Up to now, he had been bathed in a warm glow of superiority. Everything the machine said had seemed mildly humorous. As a matter of fact, he had felt capable of pointing out a few things wrong with the mechanotherapist.

Now that sense of well-being evaporated, as it always did, and Caswell was alone, terribly alone and lost, a creature of his compulsions, in search of a little peace and contentment.

He would undergo anything to find them. Sternly he reminded himself that he had no right to comment on the mechanotherapist. These machines knew what they were doing and had been doing it for a long time. He would cooperate, no matter how outlandish the treatment seemed from his layman's viewpoint.

But it was obvious, Caswell thought, settling himself grimly on the couch, that mechanotherapy was going to be far more difficult than he had imagined.

— — — — —

The search for the missing customer had been brief and useless. He was nowhere to be found on the teeming New York streets and no one could remember seeing a red-haired, red-eyed little man lugging a black therapeutic machine.

It was all too common a sight.

In answer to an urgent telephone call, the police came immediately, four of them, led by a harassed young lieutenant of detectives named Smith.

Smith just had time to ask, 'Say, why don't you people put tags on things?' when there was an interruption.

A man pushed his way past the policeman at the door. He was tall and gnarled and ugly, and his eyes were deep-set and bleakly blue. His clothes, unpressed and uncaring, hung on him like corrugated iron.

'What do you want?' Lieutenant Smith asked.

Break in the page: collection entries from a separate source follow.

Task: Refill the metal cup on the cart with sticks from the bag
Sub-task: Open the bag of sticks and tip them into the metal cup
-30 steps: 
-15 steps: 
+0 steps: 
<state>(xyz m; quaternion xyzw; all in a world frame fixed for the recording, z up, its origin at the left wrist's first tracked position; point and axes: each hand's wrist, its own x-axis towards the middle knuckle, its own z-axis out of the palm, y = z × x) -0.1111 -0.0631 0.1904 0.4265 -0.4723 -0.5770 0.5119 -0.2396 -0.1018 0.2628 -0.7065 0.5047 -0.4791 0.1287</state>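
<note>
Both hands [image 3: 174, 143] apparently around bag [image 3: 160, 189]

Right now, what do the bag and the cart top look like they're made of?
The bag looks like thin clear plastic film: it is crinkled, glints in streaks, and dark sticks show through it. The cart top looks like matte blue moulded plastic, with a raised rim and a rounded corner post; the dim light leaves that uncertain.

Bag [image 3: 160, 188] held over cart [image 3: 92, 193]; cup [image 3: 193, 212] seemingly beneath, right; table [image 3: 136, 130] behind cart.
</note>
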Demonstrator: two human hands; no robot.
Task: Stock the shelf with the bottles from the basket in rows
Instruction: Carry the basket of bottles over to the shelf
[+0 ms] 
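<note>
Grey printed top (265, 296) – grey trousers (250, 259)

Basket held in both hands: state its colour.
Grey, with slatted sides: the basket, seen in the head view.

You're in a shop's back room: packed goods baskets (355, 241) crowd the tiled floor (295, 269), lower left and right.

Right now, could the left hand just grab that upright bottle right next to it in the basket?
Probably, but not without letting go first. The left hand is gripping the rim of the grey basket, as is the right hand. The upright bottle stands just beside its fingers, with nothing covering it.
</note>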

The ugly man flipped back his lapel, showing a small silver badge beneath. 'I'm John Rath, General Motors Security Division.'

'Oh … Sorry, sir,' Lieutenant Smith said, saluting. 'I didn't think you people would move in so fast.'

Rath made a noncommittal noise. 'Have you checked for prints,

Lieutenant? The customer might have touched some other therapy machine.'

'I'll get right on it, sir,' Smith said. It wasn't often that one of the operatives from GM, GE, or IBM came down to take a personal hand. If a local cop showed he was really clicking, there just might be the possibility of an Industrial Transfer….

Rath turned to Follansby and Haskins, and transfixed them with a gaze as piercing and as impersonal as a radar beam. 'Let's have the full story,' he said, taking a notebook and pencil from a shapeless pocket.

He listened to the tale in ominous silence. Finally he closed his notebook, thrust it back into his pocket and said, 'The therapeutic machines are a sacred trust. To give a customer the wrong machine is a betrayal of that trust, a violation of the Public Interest, and a defamation of the Company's good reputation.'

The manager nodded in agreement, glaring at his unhappy clerk.

'A Martian model,' Rath continued, 'should never have been on the floor in the first place.'

'I can explain that,' Follansby said hastily. 'We needed a demonstrator model and I wrote to the Company, telling them—'

'This might,' Rath broke in inexorably, 'be considered a case of gross criminal negligence.'

Both the manager and the clerk exchanged horrified looks. They were thinking of the General Motors Reformatory outside of Detroit, where Company offenders passed their days in sullen silence, monotonously drawing microcircuits for pocket television sets.

'However, that is out of my jurisdiction,' Rath said. He turned his baleful gaze full upon Haskins. 'You are certain that the customer never mentioned his name?'

'No, sir. I mean yes, I'm sure,' Haskins replied rattledly.

'Did he mention any names at all?'

Haskins plunged his face into his hands. He looked up and said eagerly,

'Yes! He wanted to kill someone! A friend of his!'

'Who?' Rath asked, with terrible patience.

'The friend's name was—let me think—Magneton! That was it! Magneton! Or was it

Morrison? Oh, dear….'

Mr. Rath's iron face registered a rather corrugated disgust. People were useless as witnesses. Worse than useless, since they were frequently misleading. For reliability, give him a robot every time.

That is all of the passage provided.